So much for the first point. And this for the second. Christ also assumed His death in speaking that third utterance from the cross. To suffer shame in the presence of those nearest us, to see those nearest us as the ones who are really the most distant, is also an instance of the passion of the Surety, for it belongs to the essence of the penalty. In hell each person turns aside from every other, because there no one can love. Christ is not such; He can love, and He does. And hence He, by an effort, sets the others apart from Himself, and Himself apart from the others. But this active obedience is again related to the passive obedience. He is being segregated from the others, from those whom He loves. This is His suffering; this is His suffering of the penalty for our sin, a penalty which takes the form of disruption. What is sin at bottom but the primary and elemental principle of schism. It introduces segregation between father and mother, parent and child; it puts the single individual to shame in the presence of the most intimate communion which life knows. This penalty, and this punishment, He now assumes, looking it full in the face. Thus He suffers a spiritual death. However, He suffers as the Surety, that is, He gains the victory over the spiritual death. That capacity to unite by means of which He draws John and Mary together, consumes the disruptive influence of sin. This it does at the right time. For this power of disruption which is of the essence of sin had just accrued to Him on that stage of mockery which we discussed before. The mockery of hell with which He was afflicted was a clear manifestation and assertion of the disruptive power of sin. Hence we can say that the third utterance from the cross refers to the past as well as to the future. Rejected and abandoned Himself, our Surety makes a great effort to bind the disrupted together again. He unites disparate entities; He unites the profound spirit of John with the sensitive soul of the mother; He unites the man with the woman and makes sons out of cousins. The robbery which He commits against Salome becomes a blessed delight to her. This is because of His Spirit. He triumphantly metamorphoses the reflection upon the day of the definitive death, into a preparation for the most beautiful of days, the dawning of Easter.

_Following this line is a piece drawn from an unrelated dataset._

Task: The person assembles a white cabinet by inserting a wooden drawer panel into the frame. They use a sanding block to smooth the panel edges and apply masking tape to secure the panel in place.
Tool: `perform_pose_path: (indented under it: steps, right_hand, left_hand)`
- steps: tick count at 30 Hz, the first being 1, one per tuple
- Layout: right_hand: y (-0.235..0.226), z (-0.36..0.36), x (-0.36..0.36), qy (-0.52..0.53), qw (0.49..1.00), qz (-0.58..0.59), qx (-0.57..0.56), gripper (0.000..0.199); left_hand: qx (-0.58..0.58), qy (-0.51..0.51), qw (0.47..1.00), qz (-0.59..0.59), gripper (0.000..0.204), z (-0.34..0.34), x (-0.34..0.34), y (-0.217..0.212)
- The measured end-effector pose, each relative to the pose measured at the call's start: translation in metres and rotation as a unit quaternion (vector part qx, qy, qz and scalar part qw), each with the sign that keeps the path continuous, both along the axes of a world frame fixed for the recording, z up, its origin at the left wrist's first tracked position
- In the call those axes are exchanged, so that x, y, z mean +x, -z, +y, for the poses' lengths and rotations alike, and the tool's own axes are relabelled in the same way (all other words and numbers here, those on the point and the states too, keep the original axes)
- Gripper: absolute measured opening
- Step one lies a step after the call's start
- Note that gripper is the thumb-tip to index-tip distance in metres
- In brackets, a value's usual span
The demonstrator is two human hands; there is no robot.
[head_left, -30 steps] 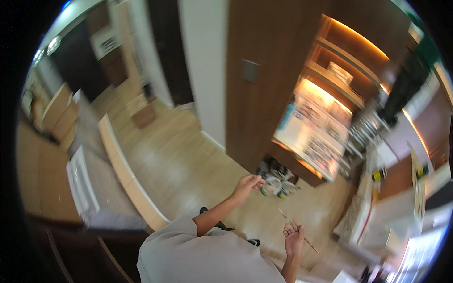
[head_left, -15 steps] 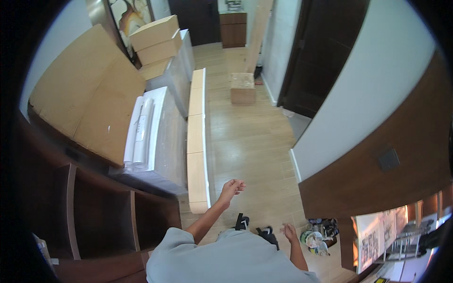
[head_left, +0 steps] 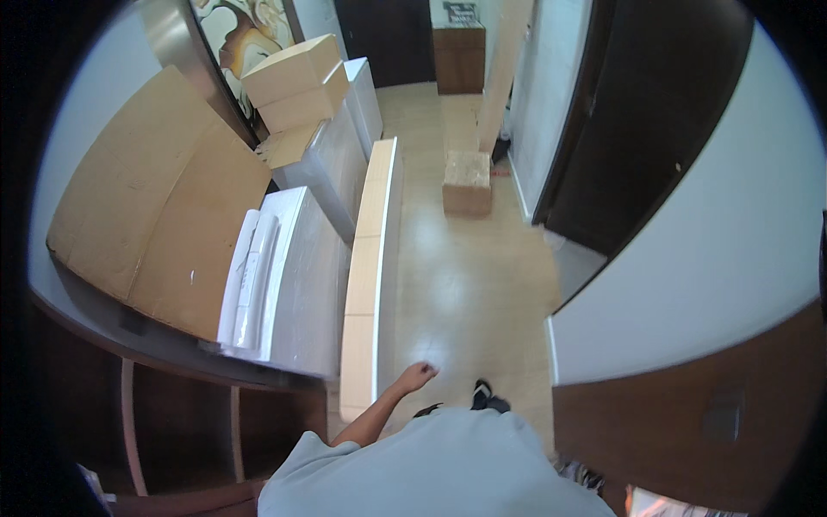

In all this, however, the Surety assumes His isolation. For He cannot dispose of these profound feelings of love to anyone. His love is so spiritual (agapaan), that they can find no adequate forms in which to express themselves (philein). Such a love is a consuming love. At least it consumes human nature. Hence He must be consumed because of this love. No wonder, therefore, that it carries out its fatigued command immediately before His descent into hell. His love can no longer express itself without a struggle; He is approaching the edge of hell. He is alone. Another moment, and it will be dark upon Golgotha, and the darkness will last for three hours; thereupon the last struggle will impinge upon Him from the outside; when that happens Love will have forsaken Him entirely. Nevertheless He assumes His lot and His isolation. It is remarkable, is it not, that before the darkness, and before the great exclamation of the fourth statement from the cross, He sends His mother away. Did He know what was still coming? Did He feel it? We dare not say any more than we know, but we believe that He wanted to be in a right relationship with all men, with all forces of the earth, before He sank away in the bottomless abysses of the griefs of hell. And He knew that these would come.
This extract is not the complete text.